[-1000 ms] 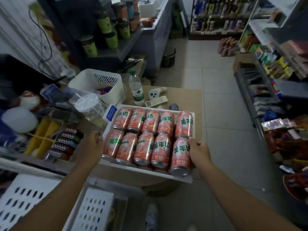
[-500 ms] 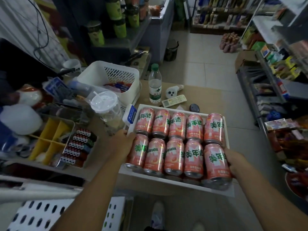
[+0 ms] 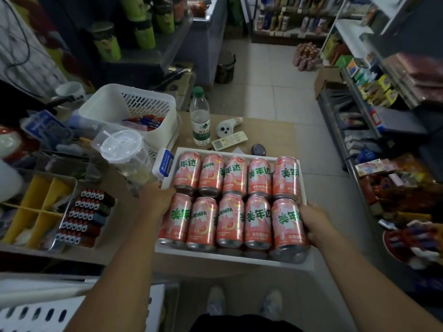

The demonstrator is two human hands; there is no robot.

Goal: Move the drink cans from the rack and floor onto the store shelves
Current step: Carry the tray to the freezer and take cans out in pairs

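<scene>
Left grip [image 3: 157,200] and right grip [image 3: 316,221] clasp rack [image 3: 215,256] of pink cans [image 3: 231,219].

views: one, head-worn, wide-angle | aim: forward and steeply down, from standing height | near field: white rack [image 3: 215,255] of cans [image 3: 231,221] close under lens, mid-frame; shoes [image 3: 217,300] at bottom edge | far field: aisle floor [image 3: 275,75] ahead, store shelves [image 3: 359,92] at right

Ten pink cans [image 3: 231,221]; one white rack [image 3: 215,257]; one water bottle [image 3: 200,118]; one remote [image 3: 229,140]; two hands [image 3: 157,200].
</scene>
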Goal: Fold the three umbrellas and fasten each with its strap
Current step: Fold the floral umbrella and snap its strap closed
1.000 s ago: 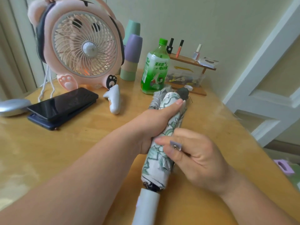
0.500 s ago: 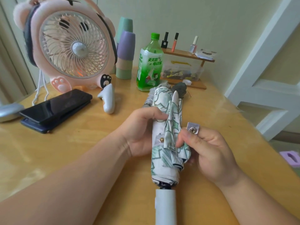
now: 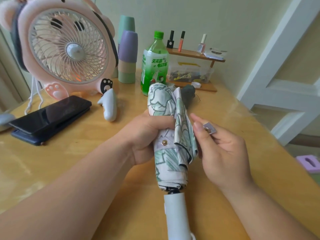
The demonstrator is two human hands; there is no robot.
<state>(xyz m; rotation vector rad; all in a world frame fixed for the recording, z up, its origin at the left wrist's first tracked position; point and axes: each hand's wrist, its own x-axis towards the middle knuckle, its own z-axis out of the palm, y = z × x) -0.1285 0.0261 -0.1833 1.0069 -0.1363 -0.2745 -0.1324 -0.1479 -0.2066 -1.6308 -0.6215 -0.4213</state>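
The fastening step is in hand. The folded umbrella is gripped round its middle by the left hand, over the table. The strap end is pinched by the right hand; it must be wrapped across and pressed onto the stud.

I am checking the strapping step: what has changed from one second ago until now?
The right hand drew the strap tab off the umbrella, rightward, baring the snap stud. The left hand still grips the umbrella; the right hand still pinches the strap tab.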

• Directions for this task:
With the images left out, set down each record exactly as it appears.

• Exercise response:
[-1000 ms] 
[-500 ms] 
[+0 ms] 

The demonstrator is two human hands; there is no robot.

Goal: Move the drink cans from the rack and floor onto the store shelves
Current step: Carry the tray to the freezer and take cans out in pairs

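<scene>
Left grip [image 3: 157,200] and right grip [image 3: 316,221] clasp rack [image 3: 215,256] of pink cans [image 3: 231,219].

views: one, head-worn, wide-angle | aim: forward and steeply down, from standing height | near field: white rack [image 3: 215,255] of cans [image 3: 231,221] close under lens, mid-frame; shoes [image 3: 217,300] at bottom edge | far field: aisle floor [image 3: 275,75] ahead, store shelves [image 3: 359,92] at right

Ten pink cans [image 3: 231,221]; one white rack [image 3: 215,257]; one water bottle [image 3: 200,118]; one remote [image 3: 229,140]; two hands [image 3: 157,200].
</scene>
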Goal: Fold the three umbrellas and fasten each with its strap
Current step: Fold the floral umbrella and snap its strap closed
1.000 s ago: 
0.500 s ago: 
now: 
The demonstrator is two human hands; there is no robot.
<state>(xyz m; rotation vector rad; all in a world frame fixed for the recording, z up, its origin at the left wrist's first tracked position; point and axes: each hand's wrist, its own x-axis towards the middle knuckle, its own z-axis out of the palm, y = z × x) -0.1285 0.0261 -0.1833 1.0069 -0.1363 -0.2745 -0.1324 -0.1479 -0.2066 -1.6308 -0.6215 -0.4213</state>
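The fastening step is in hand. The folded umbrella is gripped round its middle by the left hand, over the table. The strap end is pinched by the right hand; it must be wrapped across and pressed onto the stud.

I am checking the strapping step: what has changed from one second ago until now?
The right hand drew the strap tab off the umbrella, rightward, baring the snap stud. The left hand still grips the umbrella; the right hand still pinches the strap tab.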

The exercise is done, with nothing more to add.